= Martin Petrie =

English army officer and author

Martin Petrie (1823–1892) was an English army officer and writer. Petrie, his wife and his daughter Mary Petrie were involved in the foundation of Westfield College. His other daughter Irene Petrie died as a missionary in Kashmir.

==Life==
He was born on 1 June 1823, at the Manor House, King's Langley, Hertfordshire, the second son of Commissary-General William Petrie (died 1842); his mother Margaret was daughter and coheiress of Henry Mitton of the Chase, Enfield. He was brought up in Portugal and the Cape of Good Hope, where his father's career took him. As a young man he was mainly in France, Italy, and Germany.

On 14 April 1846 Petrie entered the army as an ensign in the Royal Newfoundland Corps, and served for 11 years in North America, becoming a lieutenant on 7 January 1848 and captain on 5 May 1854. On 26 January 1855 he was transferred to the 14th Foot regiment, and left Newfoundland on 20 March in the SS Vesta, which carried 24 passengers, seven of them, including Petrie, being officers on their way to join regiments in the Crimean War. When 300 miles off St. John's the vessel, already damaged by ice-floes, was caught in a storm, and the engine-room was flooded. Petrie managed to save the ship. His hands, however, were lacerated and frostbitten: he was invalided for some time, and could not proceed to the Crimea.

In May 1856 Petrie joined the Royal Staff College, and in December 1858 he passed the final examination, coming out first on the list. He was attached to the topographical department of the War Office from 10 March 1859 to 30 June 1864; then for 18 years (1864–1882) he was examiner in military administration at the Staff College, and latterly at the Royal Military College, Sandhurst also. He became major on 13 July 1867, and exchanged to the 97th Foot later that year; in July 1872 he retired on half-pay, in 1876 became colonel, and in 1882 withdrew from the service.

Petrie read papers on military matters at the Royal United Service Institution, of which he was a member; and as a freemason he was master of the St. John's, Newfoundland, lodge, and a member of the Quatuor Coronati lodge in London. He was active in philanthropic and religious work, and was a trustee of the Princess Mary Village Homes. Petrie and his family were involved in the foundation of Westfield College. The Petrie family introduced Ann Dudin Brown to the steering group and she funded the colleges creation.

His daughter Irene Petrie decided she wanted to be a missionary. Her father forbade it. Petrie died on 19 November 1892, at his house Hanover Lodge, Kensington Park, London, and was buried at Kensal Green. Irene set out the following year for Kashmir. Irene Petrie died as a missionary in 1897.

==Works==
In 1860, during his first year at the War Office, Petrie brought out a standard work in three volumes, The Strength, Composition, and Organisation of the Armies of Europe, giving the annual revenue and military expenditure of each country, with its total forces in peace and war.
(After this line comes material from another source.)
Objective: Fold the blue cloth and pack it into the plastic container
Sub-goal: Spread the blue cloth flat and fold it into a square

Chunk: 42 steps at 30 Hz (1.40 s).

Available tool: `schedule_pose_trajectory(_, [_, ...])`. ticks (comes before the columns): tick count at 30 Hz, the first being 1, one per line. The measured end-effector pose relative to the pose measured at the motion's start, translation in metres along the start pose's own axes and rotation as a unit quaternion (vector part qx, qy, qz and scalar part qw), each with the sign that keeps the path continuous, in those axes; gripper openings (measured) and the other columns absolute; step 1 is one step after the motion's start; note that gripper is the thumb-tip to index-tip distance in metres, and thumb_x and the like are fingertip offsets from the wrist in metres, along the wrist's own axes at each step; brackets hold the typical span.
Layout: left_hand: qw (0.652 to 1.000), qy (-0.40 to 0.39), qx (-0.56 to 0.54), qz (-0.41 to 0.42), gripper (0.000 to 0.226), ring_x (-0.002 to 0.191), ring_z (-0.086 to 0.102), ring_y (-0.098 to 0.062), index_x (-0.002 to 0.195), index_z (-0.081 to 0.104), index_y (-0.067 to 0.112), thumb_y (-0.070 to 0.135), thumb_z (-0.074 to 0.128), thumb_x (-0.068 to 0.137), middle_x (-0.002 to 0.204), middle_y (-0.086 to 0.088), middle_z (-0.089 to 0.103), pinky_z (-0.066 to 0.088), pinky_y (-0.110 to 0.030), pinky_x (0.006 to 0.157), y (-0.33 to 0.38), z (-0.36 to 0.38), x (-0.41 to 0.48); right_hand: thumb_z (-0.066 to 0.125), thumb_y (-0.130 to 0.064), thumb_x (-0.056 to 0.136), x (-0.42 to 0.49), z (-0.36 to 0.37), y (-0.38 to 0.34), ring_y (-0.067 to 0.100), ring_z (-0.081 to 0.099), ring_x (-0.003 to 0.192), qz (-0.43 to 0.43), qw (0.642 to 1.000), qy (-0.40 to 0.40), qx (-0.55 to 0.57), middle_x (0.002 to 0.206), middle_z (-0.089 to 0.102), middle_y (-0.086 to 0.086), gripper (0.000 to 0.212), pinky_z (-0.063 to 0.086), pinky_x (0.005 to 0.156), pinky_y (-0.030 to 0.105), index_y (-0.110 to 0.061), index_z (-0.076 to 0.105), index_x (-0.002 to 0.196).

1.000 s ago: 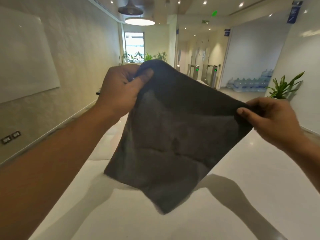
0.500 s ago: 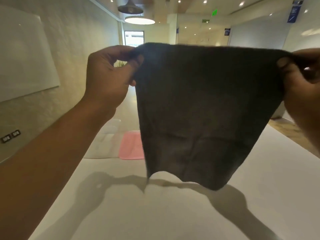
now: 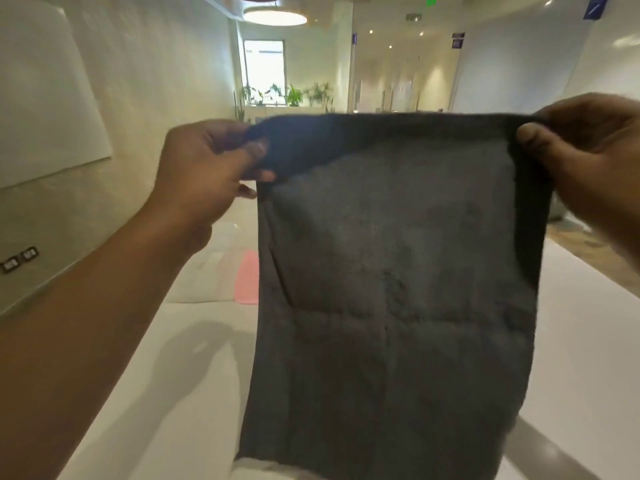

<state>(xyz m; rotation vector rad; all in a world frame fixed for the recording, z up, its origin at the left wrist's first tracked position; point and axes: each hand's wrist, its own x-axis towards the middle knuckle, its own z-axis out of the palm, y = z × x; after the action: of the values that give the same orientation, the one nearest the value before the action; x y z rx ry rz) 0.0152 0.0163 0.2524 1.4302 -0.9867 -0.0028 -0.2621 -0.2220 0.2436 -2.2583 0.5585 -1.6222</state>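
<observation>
A: Cloth first. How does it look from the head camera?

B: The blue cloth [image 3: 398,289] hangs flat and upright in front of the camera, above the white table [image 3: 166,393]. It reads dark grey-blue in this light, plush, with a cross of fold creases near its middle. Its top edge is stretched level.

A: And the hands?

B: The left hand [image 3: 204,174] pinches the top left corner between thumb and fingers, and a flap of that corner is turned over. The right hand [image 3: 595,161] pinches the top right corner, thumb pressed on the near face.

A: The container?

B: A clear plastic container [image 3: 207,271] sits on the table, far left of the cloth, with a pink lid [image 3: 247,278] just beside it, partly hidden.

A: What differs from half a second ago?

B: The cloth hung shorter, with its bottom edge arched; now it drops longer and straighter, and the hands sit lower.
</observation>
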Motion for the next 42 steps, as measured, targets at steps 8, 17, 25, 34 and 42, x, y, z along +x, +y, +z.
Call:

In 1863 he published a volume giving more detailed information on the British army, The Organisation, Composition, and Strength of the Army of Great Britain, which reached a fifth edition in 1867. Petrie also compiled two technical volumes, Equipment of Infantry and Hospital Equipment (1865–6), forming part of a series on army equipment.

==Family==
Petrie married Eleanora Grant, youngest daughter of William Macdowall of Woolmet House, Midlothian, and granddaughter of Sir William Dunbar, 3rd Baronet of Durn; she died on 31 January 1886. They had two daughters: Mary Louisa Georgina Petrie, the elder, wrote Clews to Holy Writ (1892) and other books, and married Professor Charles Ashley Carus-Wilson of McGill University; and Irene Eleonora Verita Petrie was a missionary for the Church Missionary Society in Kashmir. Eleanora Carus-Wilson (1897–1977), the Canadian-British economic historian, was the daughter of the Carus-Wilsons.